Please copy out the lines in the entries that contain "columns".

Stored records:
-- -- --

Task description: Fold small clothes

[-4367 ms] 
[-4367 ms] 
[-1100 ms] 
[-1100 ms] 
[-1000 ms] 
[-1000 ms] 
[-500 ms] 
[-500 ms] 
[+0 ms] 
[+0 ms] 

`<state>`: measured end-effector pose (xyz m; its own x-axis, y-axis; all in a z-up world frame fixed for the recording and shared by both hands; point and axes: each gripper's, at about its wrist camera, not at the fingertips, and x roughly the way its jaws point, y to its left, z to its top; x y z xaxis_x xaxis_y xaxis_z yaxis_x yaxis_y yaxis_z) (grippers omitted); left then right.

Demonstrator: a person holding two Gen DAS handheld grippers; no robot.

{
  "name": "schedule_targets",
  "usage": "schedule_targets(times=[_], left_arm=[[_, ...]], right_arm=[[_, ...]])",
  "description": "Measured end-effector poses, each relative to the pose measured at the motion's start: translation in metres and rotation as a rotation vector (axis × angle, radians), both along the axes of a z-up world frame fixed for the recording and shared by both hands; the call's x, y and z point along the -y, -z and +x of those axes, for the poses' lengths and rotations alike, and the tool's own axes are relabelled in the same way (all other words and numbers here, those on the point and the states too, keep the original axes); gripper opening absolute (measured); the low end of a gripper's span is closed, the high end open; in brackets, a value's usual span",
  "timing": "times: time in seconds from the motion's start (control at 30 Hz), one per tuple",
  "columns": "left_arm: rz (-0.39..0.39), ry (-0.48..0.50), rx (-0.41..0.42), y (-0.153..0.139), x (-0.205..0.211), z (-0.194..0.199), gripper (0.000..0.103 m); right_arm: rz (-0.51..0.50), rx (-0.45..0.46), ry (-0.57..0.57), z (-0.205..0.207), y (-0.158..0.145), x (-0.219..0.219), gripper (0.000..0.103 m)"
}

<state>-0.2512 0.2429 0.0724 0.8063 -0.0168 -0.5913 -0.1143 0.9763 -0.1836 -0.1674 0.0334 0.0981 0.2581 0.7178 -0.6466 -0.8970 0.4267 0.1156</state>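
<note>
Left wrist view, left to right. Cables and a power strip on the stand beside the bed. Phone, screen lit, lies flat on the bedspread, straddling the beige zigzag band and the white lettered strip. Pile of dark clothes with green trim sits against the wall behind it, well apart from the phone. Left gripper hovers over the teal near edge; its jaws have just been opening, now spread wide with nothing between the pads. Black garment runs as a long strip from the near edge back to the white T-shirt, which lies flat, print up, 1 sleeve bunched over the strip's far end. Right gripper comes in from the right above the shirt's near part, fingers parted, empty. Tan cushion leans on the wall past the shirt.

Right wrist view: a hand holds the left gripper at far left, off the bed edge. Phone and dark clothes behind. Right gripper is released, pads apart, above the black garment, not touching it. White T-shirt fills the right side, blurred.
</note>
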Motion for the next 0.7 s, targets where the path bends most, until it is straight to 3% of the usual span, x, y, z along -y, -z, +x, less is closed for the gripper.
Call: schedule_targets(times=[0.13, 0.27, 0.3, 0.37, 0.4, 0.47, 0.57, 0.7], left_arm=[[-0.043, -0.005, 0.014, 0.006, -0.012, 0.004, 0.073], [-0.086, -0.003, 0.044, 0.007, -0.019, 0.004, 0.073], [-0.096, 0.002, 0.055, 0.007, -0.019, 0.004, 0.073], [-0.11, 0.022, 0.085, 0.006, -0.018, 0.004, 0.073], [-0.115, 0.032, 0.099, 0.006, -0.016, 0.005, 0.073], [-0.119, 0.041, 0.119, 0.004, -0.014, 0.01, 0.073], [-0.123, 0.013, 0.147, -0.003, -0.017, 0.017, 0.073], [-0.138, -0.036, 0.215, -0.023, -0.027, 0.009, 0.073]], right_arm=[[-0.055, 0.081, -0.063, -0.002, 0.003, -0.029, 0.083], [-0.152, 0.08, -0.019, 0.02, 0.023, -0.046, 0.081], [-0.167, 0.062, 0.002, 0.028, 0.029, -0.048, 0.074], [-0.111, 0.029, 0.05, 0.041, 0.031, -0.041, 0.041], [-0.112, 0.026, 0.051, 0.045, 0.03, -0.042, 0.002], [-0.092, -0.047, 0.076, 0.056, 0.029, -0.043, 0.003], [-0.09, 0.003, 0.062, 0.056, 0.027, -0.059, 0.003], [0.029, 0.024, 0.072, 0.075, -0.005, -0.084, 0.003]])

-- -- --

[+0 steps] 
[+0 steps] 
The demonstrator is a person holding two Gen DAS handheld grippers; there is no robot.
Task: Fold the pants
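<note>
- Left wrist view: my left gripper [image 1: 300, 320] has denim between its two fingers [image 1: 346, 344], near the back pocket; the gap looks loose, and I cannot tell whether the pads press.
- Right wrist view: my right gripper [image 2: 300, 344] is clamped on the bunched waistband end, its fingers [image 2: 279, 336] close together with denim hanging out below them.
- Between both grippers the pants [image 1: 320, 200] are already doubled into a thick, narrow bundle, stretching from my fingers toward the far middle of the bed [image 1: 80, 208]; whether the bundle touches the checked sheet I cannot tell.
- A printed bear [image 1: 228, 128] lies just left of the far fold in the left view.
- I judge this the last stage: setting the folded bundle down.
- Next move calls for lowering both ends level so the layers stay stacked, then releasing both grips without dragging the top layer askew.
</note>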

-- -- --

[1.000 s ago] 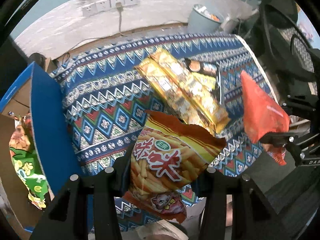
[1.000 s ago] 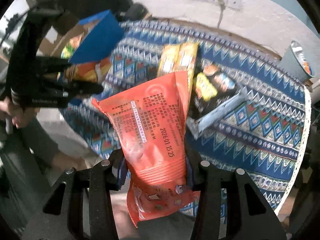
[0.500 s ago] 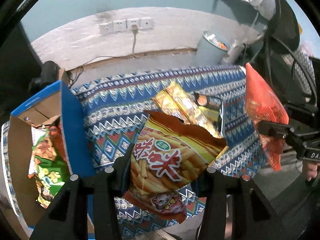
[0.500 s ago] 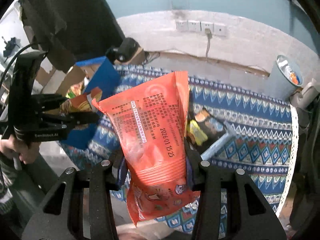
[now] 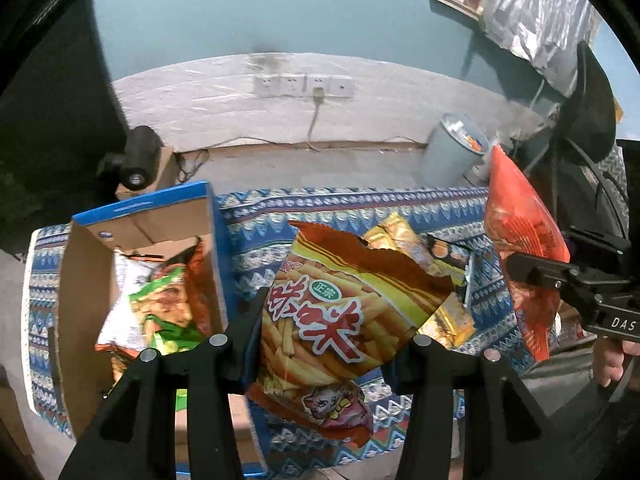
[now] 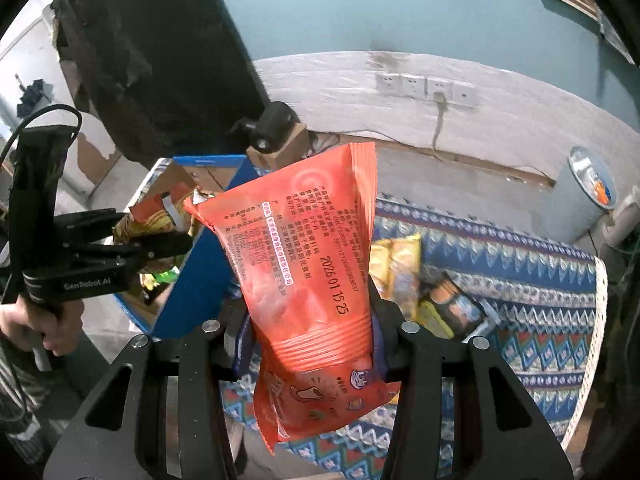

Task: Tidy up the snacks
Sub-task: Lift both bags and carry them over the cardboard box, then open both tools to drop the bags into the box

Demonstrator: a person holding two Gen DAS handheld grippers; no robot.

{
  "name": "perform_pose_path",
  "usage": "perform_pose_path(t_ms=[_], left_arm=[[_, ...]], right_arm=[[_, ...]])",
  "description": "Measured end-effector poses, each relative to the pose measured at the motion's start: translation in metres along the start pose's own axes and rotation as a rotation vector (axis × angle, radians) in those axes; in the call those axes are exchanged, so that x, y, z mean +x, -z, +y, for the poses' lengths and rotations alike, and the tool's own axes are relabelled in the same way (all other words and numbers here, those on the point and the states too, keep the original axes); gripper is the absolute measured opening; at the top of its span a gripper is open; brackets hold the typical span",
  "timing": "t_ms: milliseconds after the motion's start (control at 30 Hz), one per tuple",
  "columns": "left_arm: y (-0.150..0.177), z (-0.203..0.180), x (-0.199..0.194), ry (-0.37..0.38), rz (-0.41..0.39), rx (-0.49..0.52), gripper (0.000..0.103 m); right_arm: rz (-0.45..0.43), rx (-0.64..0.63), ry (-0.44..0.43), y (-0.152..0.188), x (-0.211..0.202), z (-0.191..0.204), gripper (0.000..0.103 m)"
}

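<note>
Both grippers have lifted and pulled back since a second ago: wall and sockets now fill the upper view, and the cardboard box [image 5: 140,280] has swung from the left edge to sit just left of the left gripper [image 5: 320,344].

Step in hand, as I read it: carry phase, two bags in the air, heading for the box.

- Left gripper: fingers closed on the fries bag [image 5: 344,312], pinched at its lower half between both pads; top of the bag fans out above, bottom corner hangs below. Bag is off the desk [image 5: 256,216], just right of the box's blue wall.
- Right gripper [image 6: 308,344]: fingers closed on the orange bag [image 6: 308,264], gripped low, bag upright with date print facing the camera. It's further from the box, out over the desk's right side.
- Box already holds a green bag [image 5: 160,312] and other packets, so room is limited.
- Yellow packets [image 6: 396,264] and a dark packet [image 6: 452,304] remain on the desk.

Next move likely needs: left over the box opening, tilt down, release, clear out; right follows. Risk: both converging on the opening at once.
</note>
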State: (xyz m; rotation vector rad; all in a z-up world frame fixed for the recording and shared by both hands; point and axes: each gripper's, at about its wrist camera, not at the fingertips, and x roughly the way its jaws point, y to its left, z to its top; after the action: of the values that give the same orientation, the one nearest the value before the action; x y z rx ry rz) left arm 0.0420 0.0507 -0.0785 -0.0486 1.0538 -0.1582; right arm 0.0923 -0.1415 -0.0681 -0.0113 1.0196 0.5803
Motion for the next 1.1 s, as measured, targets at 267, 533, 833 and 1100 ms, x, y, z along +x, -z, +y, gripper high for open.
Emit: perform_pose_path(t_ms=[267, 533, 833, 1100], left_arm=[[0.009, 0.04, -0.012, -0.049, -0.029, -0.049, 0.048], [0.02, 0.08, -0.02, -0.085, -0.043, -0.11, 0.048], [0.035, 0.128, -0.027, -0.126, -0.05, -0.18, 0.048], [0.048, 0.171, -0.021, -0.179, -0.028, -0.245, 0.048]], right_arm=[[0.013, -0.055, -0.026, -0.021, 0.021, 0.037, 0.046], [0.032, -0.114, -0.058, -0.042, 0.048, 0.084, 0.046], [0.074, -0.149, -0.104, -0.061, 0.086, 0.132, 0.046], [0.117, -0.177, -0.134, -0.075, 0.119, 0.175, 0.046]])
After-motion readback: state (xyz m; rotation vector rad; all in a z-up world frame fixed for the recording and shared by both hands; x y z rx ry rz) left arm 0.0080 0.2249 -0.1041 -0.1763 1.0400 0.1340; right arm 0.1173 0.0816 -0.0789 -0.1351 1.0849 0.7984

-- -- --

--- RESULT OF THIS TASK ---
  "columns": "left_arm: rz (-0.39..0.39), ry (-0.48..0.50), rx (-0.41..0.42), y (-0.153..0.139), x (-0.205..0.211), z (-0.194..0.199), gripper (0.000..0.103 m); right_arm: rz (-0.51..0.50), rx (-0.45..0.46), ry (-0.57..0.57), z (-0.205..0.207), y (-0.158..0.145), x (-0.219..0.219), gripper (0.000..0.103 m)"
  "columns": "left_arm: y (-0.150..0.177), z (-0.203..0.180), x (-0.199..0.194), ry (-0.37..0.38), rz (-0.41..0.39), rx (-0.49..0.52), gripper (0.000..0.103 m); right_arm: rz (-0.45..0.43), rx (-0.64..0.63), ry (-0.44..0.43), y (-0.152..0.188), x (-0.211..0.202), z (-0.191..0.204), gripper (0.000..0.103 m)"

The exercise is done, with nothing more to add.